The study found that the average land value climbed by 15 per cent during the first quarter of 2013.

His company’s report showed that in the first quarter of 2013, the average land price per square metre was US$2,350, while in the same period last year it was US$2,050.

Meanwhile, land in areas that was valued at between US$1,000 and US$1,600 is now worth from US$1,100 to US$1,700, and the price of land along some of the main roads which was between US$2,100 and US$3,300 in the first quarter of the year have increased to between US$2,400 and US$4,000.

Land prices around the Central Market jumped from about US$6,000 at the end of the first quarter of 2012 to US$8,000 per square metre now.

Land prices in Beoung Keng Kang 1 located along four main streets were previously valued at from US$3,000 to US$5,000 and have increased by between US$3,000 and US$6,000 per square metre. Along the smaller streets land is now worth from US$1,500 to US$3,500 per square metre.

Sorn Seap said: “The factor of increasing the land prices is due to such reasons as the growth of development and the need for new houses (owing to the green light from banks decreasing interest rate and more long-term loans).
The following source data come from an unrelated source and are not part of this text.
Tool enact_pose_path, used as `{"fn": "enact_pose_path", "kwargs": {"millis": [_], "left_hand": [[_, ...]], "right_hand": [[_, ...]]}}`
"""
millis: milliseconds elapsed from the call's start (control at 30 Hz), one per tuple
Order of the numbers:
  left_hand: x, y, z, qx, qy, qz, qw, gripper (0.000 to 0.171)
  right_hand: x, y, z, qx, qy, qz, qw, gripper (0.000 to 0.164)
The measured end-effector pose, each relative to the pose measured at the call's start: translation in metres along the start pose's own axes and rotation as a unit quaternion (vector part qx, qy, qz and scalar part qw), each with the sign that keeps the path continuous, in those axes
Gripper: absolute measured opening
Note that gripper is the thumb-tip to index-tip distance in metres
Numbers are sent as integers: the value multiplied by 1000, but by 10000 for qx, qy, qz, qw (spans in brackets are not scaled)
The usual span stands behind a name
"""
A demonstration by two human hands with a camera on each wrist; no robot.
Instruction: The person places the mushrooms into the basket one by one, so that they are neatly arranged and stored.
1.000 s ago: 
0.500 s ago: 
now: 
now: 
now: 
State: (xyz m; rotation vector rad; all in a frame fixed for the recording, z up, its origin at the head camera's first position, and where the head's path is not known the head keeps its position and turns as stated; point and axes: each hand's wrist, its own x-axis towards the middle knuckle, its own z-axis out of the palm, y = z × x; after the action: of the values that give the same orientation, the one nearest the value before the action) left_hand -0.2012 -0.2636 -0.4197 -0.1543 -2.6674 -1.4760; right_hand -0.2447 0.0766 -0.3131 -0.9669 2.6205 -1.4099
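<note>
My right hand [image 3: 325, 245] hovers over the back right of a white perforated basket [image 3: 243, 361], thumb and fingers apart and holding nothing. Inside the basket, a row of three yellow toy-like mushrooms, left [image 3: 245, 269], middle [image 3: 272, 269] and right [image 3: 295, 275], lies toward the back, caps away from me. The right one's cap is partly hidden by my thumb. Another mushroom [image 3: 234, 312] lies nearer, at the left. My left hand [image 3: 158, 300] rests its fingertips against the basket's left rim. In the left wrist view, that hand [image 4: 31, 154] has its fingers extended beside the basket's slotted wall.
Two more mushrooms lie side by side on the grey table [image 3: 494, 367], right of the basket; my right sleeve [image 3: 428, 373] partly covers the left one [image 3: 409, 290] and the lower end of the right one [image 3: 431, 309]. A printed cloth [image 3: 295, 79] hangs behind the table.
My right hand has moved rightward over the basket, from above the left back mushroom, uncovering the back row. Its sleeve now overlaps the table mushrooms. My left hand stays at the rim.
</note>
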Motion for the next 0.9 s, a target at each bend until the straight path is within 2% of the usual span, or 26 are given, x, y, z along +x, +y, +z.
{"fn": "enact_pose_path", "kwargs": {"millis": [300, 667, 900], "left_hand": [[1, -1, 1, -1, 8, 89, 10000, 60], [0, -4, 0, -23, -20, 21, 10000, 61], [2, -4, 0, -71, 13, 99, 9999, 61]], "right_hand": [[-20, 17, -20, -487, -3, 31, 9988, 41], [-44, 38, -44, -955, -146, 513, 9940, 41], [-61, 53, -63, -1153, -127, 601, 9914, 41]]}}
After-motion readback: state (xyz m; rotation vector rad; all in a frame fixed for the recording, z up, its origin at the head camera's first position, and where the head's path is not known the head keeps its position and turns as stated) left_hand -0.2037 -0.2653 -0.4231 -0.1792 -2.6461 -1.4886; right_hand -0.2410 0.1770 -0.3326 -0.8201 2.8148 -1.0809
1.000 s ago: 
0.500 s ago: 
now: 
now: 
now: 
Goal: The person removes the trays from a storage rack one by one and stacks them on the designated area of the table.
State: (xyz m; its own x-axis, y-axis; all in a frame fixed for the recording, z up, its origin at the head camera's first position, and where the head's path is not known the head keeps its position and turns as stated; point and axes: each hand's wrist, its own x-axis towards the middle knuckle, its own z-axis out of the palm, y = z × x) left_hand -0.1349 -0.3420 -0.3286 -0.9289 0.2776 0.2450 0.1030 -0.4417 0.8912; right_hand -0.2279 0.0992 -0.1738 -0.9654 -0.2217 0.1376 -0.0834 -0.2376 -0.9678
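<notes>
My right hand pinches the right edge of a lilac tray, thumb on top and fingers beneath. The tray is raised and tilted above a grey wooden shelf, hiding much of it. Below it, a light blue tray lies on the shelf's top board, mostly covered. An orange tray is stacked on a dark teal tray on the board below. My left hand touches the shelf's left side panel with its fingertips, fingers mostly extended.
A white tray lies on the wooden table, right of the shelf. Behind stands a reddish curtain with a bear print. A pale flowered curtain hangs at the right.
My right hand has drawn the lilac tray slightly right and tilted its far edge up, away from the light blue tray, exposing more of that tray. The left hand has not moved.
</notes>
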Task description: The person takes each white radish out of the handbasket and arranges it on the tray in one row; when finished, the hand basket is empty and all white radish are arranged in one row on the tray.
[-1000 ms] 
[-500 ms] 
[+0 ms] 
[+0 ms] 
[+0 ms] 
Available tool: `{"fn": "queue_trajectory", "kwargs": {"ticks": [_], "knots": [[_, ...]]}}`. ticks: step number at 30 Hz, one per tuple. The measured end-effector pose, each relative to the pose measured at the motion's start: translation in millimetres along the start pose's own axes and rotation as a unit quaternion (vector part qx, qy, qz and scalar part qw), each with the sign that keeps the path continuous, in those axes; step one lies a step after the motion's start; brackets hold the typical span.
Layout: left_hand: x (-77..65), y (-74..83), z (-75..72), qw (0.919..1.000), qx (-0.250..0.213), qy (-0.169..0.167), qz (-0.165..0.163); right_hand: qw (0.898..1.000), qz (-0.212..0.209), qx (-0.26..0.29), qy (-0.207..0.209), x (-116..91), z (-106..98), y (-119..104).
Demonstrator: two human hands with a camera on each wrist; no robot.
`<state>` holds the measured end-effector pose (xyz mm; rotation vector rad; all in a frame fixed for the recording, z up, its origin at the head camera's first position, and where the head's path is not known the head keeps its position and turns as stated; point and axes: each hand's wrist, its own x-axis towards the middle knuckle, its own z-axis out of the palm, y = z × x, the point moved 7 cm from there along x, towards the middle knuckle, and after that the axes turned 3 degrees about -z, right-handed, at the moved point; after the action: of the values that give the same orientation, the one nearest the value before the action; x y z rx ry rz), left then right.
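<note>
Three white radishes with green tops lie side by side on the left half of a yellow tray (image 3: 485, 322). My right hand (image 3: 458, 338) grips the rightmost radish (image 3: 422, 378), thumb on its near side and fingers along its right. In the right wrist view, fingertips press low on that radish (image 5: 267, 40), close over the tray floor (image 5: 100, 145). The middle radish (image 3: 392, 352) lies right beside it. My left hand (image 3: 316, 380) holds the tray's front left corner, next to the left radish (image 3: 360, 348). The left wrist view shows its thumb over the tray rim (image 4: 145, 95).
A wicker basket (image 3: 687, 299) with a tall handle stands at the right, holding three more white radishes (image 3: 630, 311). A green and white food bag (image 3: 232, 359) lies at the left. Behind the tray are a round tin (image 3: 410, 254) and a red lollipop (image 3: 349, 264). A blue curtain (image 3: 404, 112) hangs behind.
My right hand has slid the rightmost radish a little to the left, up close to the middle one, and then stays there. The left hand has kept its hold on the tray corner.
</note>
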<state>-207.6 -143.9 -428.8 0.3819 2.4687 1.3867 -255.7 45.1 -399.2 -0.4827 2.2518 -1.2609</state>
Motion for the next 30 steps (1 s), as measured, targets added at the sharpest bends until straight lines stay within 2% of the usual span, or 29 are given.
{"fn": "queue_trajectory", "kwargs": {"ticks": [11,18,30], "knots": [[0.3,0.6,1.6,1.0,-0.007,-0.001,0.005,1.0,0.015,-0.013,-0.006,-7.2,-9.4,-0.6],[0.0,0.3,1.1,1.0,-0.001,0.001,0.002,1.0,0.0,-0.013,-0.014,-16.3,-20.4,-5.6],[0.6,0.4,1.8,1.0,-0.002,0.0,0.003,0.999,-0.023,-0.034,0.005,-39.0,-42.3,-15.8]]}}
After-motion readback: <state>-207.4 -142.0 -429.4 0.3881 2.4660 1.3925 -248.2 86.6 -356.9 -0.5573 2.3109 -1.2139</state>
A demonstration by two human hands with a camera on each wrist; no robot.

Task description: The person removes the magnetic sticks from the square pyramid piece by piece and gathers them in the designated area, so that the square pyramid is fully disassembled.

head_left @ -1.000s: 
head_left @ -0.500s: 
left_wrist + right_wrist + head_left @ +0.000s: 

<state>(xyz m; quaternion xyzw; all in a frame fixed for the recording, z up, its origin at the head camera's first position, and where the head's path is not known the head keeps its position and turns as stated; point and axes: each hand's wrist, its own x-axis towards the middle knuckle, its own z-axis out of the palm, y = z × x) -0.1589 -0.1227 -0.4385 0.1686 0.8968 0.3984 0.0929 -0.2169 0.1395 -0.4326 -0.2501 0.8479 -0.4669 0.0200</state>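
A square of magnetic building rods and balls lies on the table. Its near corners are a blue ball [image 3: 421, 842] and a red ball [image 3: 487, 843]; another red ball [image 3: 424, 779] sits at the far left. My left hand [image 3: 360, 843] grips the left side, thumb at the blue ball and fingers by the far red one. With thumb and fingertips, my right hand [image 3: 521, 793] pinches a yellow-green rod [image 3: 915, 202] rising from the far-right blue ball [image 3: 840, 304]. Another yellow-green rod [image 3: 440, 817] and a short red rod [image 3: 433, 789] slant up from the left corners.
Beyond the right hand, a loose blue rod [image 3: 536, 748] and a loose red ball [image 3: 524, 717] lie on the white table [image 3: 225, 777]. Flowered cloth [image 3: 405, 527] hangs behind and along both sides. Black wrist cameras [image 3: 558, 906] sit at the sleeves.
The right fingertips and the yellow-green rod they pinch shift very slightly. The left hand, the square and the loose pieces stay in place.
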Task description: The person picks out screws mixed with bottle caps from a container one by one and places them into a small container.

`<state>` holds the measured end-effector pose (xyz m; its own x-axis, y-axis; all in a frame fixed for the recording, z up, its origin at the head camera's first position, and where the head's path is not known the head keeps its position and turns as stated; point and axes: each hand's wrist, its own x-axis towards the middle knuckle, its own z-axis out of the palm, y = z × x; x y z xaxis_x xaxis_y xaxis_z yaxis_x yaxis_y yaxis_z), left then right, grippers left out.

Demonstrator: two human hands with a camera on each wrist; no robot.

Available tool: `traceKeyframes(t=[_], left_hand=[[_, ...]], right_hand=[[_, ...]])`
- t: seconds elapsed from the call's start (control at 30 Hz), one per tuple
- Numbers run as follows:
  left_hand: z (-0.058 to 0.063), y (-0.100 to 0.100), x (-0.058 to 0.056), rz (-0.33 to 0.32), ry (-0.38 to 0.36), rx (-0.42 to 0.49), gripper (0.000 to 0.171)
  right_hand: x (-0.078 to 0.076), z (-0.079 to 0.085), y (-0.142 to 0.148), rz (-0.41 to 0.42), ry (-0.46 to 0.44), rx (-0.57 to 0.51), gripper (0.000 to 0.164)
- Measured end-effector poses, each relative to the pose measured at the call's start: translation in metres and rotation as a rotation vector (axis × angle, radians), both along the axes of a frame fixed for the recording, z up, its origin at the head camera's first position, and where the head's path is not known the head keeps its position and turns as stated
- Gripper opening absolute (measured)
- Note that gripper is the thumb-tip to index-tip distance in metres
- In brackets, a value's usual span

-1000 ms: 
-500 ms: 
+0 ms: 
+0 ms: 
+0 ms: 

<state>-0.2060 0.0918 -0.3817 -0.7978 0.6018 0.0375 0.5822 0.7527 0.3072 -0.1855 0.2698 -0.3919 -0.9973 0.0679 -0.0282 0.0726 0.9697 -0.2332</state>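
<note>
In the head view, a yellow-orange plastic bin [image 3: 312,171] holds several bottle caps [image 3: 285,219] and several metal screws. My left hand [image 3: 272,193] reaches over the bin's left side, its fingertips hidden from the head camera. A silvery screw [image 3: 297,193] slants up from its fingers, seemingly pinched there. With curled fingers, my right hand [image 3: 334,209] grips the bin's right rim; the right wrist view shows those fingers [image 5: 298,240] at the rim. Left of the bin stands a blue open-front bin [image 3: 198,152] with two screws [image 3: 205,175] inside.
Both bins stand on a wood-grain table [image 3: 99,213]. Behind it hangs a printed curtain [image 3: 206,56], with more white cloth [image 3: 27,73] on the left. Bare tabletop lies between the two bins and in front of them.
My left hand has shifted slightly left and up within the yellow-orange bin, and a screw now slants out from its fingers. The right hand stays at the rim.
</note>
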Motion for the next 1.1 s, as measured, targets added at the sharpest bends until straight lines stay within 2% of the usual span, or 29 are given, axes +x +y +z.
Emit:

Another important one is because of more foreigners coming to work and investing in Cambodia.”

When asked if land prices would change after the election, Sor Seap said it depended on the flexibility of market prices. But he added that things would improve after the election because more investors would enter Cambodia, then land prices may increase by approximately 10 per cent during the final months of the year.

“Though the situation after the election will be constrained, it may not be a long, drawn-out period as I believe our politicians can handle things,” he said.

At the same time, a report after research by the Khmer Real Estate Company, which was completed recently, said land prices in Phnom Penh in the first quarter of 2013 increased by about 20 per cent compared with the same period last year.

Kim Heang, the president of Khmer Real Estate Co, Ltd, said the reason for the increasing prices of property in the capital was because our economic growth is healthy, especially the increasing flow of Japanese investors.

“Now we have good products without fearing a lack of buyers. We do not care about the market prices provided that we have good products because we have a lot of buyers needing them,” he said.